ABOUT THIS EXERCISE — An exact reproduction of the data below is expected, free of images.
____________________
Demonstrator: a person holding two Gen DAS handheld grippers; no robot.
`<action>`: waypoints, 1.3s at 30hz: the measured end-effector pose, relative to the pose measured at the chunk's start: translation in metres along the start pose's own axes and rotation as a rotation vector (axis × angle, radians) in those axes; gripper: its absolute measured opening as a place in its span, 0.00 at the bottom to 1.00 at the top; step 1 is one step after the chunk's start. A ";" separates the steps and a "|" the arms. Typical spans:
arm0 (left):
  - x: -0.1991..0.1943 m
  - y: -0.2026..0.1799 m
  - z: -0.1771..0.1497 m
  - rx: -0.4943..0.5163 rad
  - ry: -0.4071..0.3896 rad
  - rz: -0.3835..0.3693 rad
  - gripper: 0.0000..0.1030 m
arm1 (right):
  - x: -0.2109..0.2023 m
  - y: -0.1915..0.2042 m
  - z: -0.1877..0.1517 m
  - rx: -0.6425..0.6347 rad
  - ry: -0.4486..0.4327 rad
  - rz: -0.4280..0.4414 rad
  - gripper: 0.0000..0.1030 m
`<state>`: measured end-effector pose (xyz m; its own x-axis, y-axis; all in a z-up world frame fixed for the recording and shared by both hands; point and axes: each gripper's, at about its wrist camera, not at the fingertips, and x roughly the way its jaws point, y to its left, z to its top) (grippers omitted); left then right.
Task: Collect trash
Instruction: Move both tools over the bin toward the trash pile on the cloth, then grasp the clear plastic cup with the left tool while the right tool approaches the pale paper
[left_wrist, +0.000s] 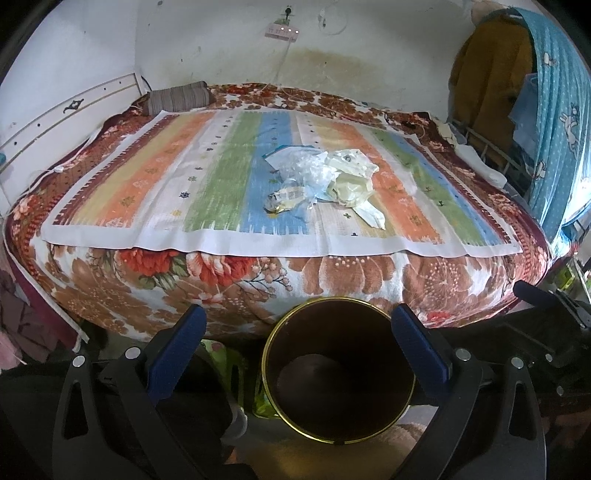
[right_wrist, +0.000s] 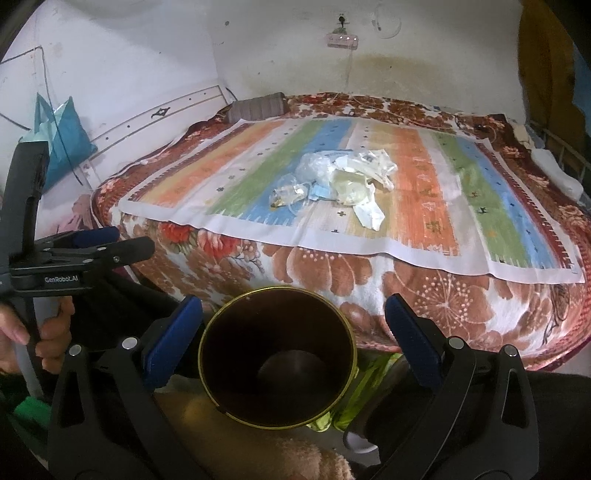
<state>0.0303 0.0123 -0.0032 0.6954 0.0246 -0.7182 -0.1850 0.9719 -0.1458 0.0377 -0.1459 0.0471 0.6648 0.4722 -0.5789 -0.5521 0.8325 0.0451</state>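
A: What do we see in the round dark bin with the thin gold rim?

B: We look down into it from both wrist views. Its inside is dark brown, and we can make out only a paler round bottom; whether something lies there we cannot tell.

A: And where is the trash relative to the bin?

B: The heap of crumpled clear plastic wrappers and pale paper lies beyond the bin, well apart from it, in the middle of the striped woven mat in orange, green and blue. The mat covers the bed with the red-brown flower blanket, whose near edge is just behind the bin.

A: How do the grippers stand?

B: The left gripper has its blue-padded fingers spread wide, one to each side of the bin's rim, gripping nothing. The right gripper is spread the same way above the bin, also with nothing between its pads.
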 end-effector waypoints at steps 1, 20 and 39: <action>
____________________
THE ANSWER —
Demonstrator: a person holding two Gen DAS handheld grippers; no robot.
`<action>`: waypoints, 1.3s at 30hz: the measured end-effector pose, relative to the pose measured at the chunk's start: translation in metres along the start pose's own axes and rotation as a rotation vector (axis × angle, radians) in those axes; gripper: its absolute measured opening as a place in its span, 0.00 at the bottom to 1.00 at the top; step 1 is one step after the chunk's start. A ";" separates the steps and a "|" the arms. Typical spans:
arm0 (left):
  - x: -0.1991..0.1943 m
  - y: -0.2026..0.1799 m
  - z: -0.1771..0.1497 m
  - rx: -0.4943..0.5163 rad
  - ry: -0.4071..0.3896 rad
  - rz: -0.3835..0.3693 rad
  - gripper: 0.0000..0.1030 m
arm1 (right):
  - x: -0.2109..0.2023 m
  - y: -0.1915..0.2042 m
  - z: -0.1877..0.1517 m
  - rx: -0.6425..0.6347 rad
  - ry: -0.4486..0.4327 rad
  - rz: -0.4280..0.4414 rad
  - gripper: 0.0000..0.1030 m
`<state>`: measured end-effector pose (xyz m; its own x-axis, y-axis; all in a z-up world frame fixed for the recording and shared by both hands; point and axes: each gripper's, at about its wrist camera, not at the fingertips, and x roughly the way its jaws point, y to its left, z to its top) (grippers omitted); left then right.
Task: Collect trash
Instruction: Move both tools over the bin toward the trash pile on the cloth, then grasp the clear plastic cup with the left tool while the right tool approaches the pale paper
[left_wrist, +0.000s] 
[right_wrist, +0.000s] 
<state>0.0303 0.0123 -0.0032 0.6954 0.0246 -0.7182 -0.1850 0.9719 -0.1458 0.0377 -0.1459 0.0471 0.6648 0.4722 -0.5789 -0.5521 0.8325 0.0451</state>
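A: What do we see in the round dark bin with the thin gold rim?

B: We look down into it from both wrist views. Its inside is dark brown, and we can make out only a paler round bottom; whether something lies there we cannot tell.

A: And where is the trash relative to the bin?

B: The heap of crumpled clear plastic wrappers and pale paper lies beyond the bin, well apart from it, in the middle of the striped woven mat in orange, green and blue. The mat covers the bed with the red-brown flower blanket, whose near edge is just behind the bin.

A: How do the grippers stand?

B: The left gripper has its blue-padded fingers spread wide, one to each side of the bin's rim, gripping nothing. The right gripper is spread the same way above the bin, also with nothing between its pads.
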 end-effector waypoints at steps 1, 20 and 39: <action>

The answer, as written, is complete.